_What you need to do_.
Please give the data again exactly, with no line dropped.

_Dataset content_.
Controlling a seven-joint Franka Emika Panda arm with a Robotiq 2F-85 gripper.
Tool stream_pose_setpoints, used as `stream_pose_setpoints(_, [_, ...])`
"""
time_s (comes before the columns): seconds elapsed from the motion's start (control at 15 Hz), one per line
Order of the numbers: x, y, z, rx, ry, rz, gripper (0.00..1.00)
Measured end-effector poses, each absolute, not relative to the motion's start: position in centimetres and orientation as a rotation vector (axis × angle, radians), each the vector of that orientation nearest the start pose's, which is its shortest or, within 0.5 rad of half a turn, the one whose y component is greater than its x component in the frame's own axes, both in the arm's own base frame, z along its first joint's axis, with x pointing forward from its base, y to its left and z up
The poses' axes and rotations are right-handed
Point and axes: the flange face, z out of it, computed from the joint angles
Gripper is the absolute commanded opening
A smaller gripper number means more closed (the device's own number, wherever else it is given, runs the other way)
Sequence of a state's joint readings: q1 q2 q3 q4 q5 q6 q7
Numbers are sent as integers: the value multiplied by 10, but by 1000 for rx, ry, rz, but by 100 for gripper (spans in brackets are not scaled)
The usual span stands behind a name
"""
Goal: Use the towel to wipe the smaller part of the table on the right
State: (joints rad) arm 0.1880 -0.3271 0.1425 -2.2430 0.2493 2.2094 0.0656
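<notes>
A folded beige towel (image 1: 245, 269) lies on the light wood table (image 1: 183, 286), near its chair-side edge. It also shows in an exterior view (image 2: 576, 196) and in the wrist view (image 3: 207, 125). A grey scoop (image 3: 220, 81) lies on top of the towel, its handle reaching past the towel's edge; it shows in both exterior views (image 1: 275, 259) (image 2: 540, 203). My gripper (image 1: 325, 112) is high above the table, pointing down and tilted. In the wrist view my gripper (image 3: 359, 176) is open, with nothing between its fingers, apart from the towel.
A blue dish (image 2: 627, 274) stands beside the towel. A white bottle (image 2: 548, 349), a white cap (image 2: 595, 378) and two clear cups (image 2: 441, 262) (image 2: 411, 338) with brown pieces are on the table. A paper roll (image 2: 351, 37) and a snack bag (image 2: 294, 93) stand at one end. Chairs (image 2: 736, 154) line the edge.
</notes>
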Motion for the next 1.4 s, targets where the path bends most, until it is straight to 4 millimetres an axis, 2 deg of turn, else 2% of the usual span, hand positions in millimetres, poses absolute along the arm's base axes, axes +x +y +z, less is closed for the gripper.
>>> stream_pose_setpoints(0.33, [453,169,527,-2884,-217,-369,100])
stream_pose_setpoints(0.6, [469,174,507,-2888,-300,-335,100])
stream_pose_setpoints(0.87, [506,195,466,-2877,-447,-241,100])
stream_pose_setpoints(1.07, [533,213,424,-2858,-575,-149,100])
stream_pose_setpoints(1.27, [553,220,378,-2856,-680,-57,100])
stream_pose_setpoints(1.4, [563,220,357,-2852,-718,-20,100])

_Your solution_.
Controlling a seven-joint Franka Emika Panda arm with a Robotiq 2F-85 gripper.
Tool stream_pose_setpoints, used as `stream_pose_setpoints(_, [_, ...])`
"""
time_s (comes before the columns): seconds elapsed from the motion's start (control at 15 Hz), one per line
Order of the numbers: x, y, z, rx, ry, rz, gripper (0.00..1.00)
Measured end-effector poses, each absolute, not relative to the motion's start: position in centimetres and orientation as a rotation vector (axis × angle, radians), each the vector of that orientation nearest the start pose's, which is its shortest or, within 0.5 rad of half a turn, the one whose y component is greater than its x component in the frame's own axes, both in the arm's own base frame, z along its first joint's axis, with x pointing forward from its base, y to its left and z up
The poses' axes and rotations are right-handed
Point and axes: the flange face, z out of it, computed from the joint angles
Gripper is the absolute commanded opening
A smaller gripper number means more closed (the device's own number, wherever else it is given, runs the other way)
Sequence of a state's joint readings: q1 q2 q3 q4 q5 q6 q7
Numbers are sent as integers: the value multiplied by 10, but by 1000 for rx, ry, rz, but by 100 for gripper (spans in brackets are not scaled)
The usual span stands behind a name
"""
Goal: Use the towel to wipe the smaller part of the table on the right
State: (joints rad) arm 0.1880 -0.3271 0.1425 -2.2430 0.2493 2.2094 0.0656
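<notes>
A folded beige towel (image 1: 245, 269) lies on the light wood table (image 1: 183, 286), near its chair-side edge. It also shows in an exterior view (image 2: 576, 196) and in the wrist view (image 3: 207, 125). A grey scoop (image 3: 220, 81) lies on top of the towel, its handle reaching past the towel's edge; it shows in both exterior views (image 1: 275, 259) (image 2: 540, 203). My gripper (image 1: 325, 112) is high above the table, pointing down and tilted. In the wrist view my gripper (image 3: 359, 176) is open, with nothing between its fingers, apart from the towel.
A blue dish (image 2: 627, 274) stands beside the towel. A white bottle (image 2: 548, 349), a white cap (image 2: 595, 378) and two clear cups (image 2: 441, 262) (image 2: 411, 338) with brown pieces are on the table. A paper roll (image 2: 351, 37) and a snack bag (image 2: 294, 93) stand at one end. Chairs (image 2: 736, 154) line the edge.
</notes>
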Motion for the next 1.4 s, targets where the path bends most, until it is straight to 4 millimetres an axis, 2 deg of turn, else 2% of the usual span, hand positions in millimetres, poses absolute along the arm's base axes, axes +x +y +z, less is closed for the gripper.
>>> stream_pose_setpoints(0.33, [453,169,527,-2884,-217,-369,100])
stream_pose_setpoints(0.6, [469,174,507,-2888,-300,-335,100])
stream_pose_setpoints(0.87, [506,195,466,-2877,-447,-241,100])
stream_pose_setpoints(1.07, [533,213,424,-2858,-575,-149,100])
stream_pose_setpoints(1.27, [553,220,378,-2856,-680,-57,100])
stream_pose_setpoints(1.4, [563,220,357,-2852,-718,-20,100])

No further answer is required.